# S-Feature Analysis
This is an optional notebook where we will go through the steps of creating random walks using the S-path method. These can be used as a feature when learning HAS-embeddings in the HAS_entity_embeddings notebook. We will consider different implementation decisions and look at the results of using this feature for learning embeddings.

*What is this feature?* --> These random walks are intended to detect structural similarity. I.e. entities with similar types of neighbors are similar.

## Pre-requisite steps to run this notebook
1. You need to run the 1_candidate_label_creation notebook before this notebook.
2. gensim is a dependency.
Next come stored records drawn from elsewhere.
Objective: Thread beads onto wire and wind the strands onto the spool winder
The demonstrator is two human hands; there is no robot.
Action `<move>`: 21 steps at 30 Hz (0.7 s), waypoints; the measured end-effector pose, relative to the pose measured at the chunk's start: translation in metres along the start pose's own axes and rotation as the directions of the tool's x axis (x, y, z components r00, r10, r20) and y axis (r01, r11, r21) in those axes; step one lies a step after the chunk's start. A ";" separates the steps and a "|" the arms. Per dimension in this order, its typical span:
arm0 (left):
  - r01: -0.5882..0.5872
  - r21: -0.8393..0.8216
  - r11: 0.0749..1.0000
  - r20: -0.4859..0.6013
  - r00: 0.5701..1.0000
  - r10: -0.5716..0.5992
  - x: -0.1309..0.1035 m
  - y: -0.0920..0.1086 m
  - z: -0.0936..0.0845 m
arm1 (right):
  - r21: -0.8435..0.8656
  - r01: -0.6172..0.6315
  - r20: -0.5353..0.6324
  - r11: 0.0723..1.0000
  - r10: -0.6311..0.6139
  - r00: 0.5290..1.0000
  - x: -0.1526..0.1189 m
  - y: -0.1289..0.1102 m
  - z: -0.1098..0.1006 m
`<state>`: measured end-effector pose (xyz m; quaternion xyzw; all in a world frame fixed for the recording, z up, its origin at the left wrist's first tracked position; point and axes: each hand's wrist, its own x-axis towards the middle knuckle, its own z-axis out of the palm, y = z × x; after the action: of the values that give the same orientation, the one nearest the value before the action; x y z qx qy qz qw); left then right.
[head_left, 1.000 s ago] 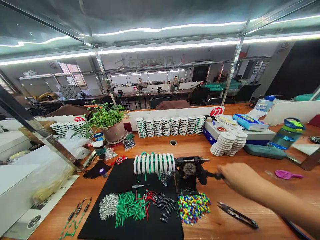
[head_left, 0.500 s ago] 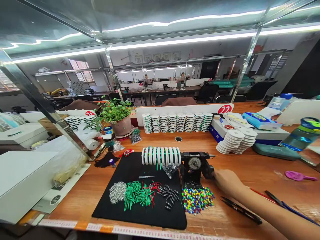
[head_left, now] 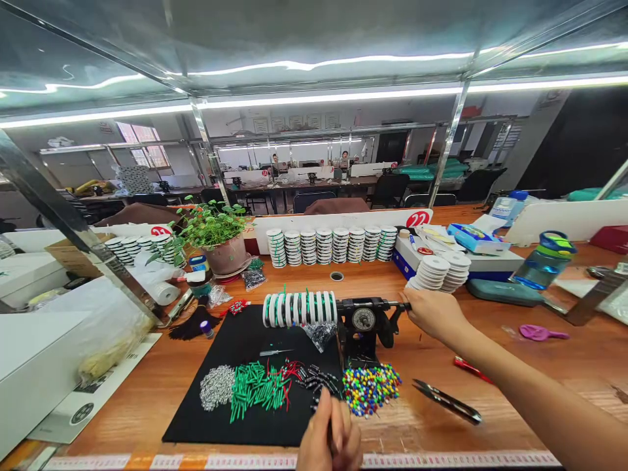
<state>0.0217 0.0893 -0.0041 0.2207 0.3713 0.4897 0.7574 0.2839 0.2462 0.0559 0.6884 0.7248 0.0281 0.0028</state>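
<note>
My right hand (head_left: pixel 432 313) grips the crank handle of a small black winding machine (head_left: pixel 364 324) at the middle of the wooden bench. A row of white spools with green line (head_left: pixel 299 308) sits on the machine's shaft to its left. My left hand (head_left: pixel 330 438) is at the bottom edge, fingers pinched together over the black mat (head_left: pixel 245 428); what it pinches is too small to tell. On the mat lie piles of silver pieces (head_left: pixel 216 387), green tubes (head_left: pixel 255 386) and black pieces (head_left: pixel 318 381). Coloured beads (head_left: pixel 370 388) lie beside the mat.
Black scissors (head_left: pixel 446 401) and a red pen (head_left: pixel 468 369) lie right of the beads. Stacked spools (head_left: pixel 331 245), a potted plant (head_left: pixel 216 235), a stack of white discs (head_left: pixel 438 271), a blue box (head_left: pixel 473 237) and a water bottle (head_left: pixel 540 261) stand behind. White boxes (head_left: pixel 34 366) fill the left.
My right hand has moved up and around with the crank handle, from low at the machine's right to level with its shaft. My left hand has come into view at the bottom edge.
</note>
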 end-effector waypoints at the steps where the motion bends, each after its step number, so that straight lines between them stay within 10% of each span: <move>1: -0.049 -0.062 0.997 0.030 0.998 0.051 0.010 0.013 0.013 | 0.012 -0.001 0.007 1.000 0.000 1.000 0.009 -0.002 0.002; 7: -0.265 -0.138 0.954 0.077 0.958 0.277 0.055 0.070 0.054 | 0.059 0.008 0.099 0.998 -0.014 0.995 0.034 -0.016 0.028; 21: -0.344 0.336 0.877 -0.013 0.929 0.370 0.066 0.081 0.033 | 0.126 -0.017 0.111 0.992 0.003 0.994 0.033 -0.019 0.037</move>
<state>0.0169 0.1843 0.0500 0.3891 0.4291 0.5606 0.5918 0.2651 0.2796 0.0195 0.6913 0.7204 -0.0559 -0.0008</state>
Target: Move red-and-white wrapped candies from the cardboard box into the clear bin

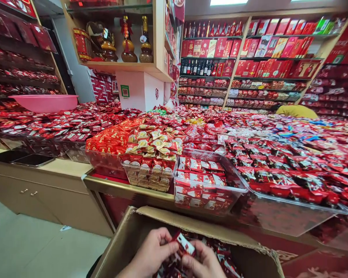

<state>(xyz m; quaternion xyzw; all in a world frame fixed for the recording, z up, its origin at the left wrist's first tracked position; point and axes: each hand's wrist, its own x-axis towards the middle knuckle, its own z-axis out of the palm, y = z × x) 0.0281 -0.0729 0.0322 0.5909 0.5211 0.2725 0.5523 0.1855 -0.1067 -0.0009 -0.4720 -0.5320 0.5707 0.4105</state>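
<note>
Between my two hands is a small red-and-white candy packet [185,244]. My left hand [155,249] pinches its left end with thumb and fingers. On the other side, my right hand [202,260] grips the lower right end, fingers closed. Both hands are over an open cardboard box [159,213], which holds many loose red packets [227,266]. Just beyond the box stands a clear plastic bin [208,193] with red-and-white packets laid in rows. Part of the box's contents is hidden behind my hands.
A clear bin of gold-and-red packets [150,173] stands left of the row-filled bin. To the right is a wide bin of red-and-black packets [278,177]. A pink basin [45,102] rests on the packets at far left. Stocked shelves [234,77] line the back wall.
</note>
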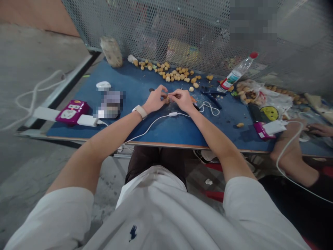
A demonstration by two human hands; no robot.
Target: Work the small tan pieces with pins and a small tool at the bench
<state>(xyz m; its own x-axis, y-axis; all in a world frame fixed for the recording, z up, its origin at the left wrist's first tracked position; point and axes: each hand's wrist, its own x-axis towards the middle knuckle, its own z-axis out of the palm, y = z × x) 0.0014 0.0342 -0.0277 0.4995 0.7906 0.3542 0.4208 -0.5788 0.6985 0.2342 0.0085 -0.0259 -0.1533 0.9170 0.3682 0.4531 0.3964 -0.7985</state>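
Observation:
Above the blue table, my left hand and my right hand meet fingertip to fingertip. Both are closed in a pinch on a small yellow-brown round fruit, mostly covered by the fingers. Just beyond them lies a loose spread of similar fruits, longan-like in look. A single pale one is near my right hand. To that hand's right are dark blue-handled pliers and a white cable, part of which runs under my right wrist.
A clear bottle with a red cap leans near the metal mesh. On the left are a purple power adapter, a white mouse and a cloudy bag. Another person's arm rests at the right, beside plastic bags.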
You can install it with `pip install --upgrade gensim`, or if you want to use Anaconda, `conda install -c conda-forge gensim`
3. `conda install -c pytorch faiss-cpu`

In [214]:
import os
import random
import numpy as np
import pandas as pd
from gensim.models import Word2Vec
import matplotlib.pyplot as plt
import seaborn as sns
from tqdm.notebook import tqdm
import json
from sklearn.preprocessing import MinMaxScaler
from collections import defaultdict
import math
import faiss

## parameters

**Embedding model parameters**   
*type_to_profile*: Q-node denoting the type of entities you want to create embeddings for (potentially do this for all types in the dataset and get rid of this parameter)  
*num_walks*: Number of random walks to start at each node with the S-feature walk method   
*walk_length*: Length of random walk started at each node  
*representation_size*: Number of latent dimensions to learn from each node  
*window_size*: Window size of skipgram model  
*workers*: Number of parallel processes  

**File/Directory parameters**  
*item_file*: File path for the file that contains entity to entity relationships (e.g. wikibase-item).  
*label_file*: File path for the file that contains wikidata labels.  
*work_dir*: same work_dir that you specified in the label creation notebook. We'll look for files created by that notebook here. Files created by this notebook will also be saved here.  
*store_dir*: Path to folder containing the sqlite3.db file that we will use for our queries. We will reuse an existing file if there is one in this folder. Otherwise we will create a new one.

In [2]:
# Embedding model params
type_to_profile = "Q5"
num_walks = 10
walk_length = 10
representation_size = 64
window_size = 5
workers = 32

# File/Directory params
data_dir = "./data/wikidata_humans"
item_file = "{}/claims.wikibase-item.tsv.gz".format(data_dir)
label_file = "{}/labels.en.tsv.gz".format(data_dir)
work_dir = "./output/wikidata_humans_v3"
store_dir = "./output/wikidata_humans_v3/temp"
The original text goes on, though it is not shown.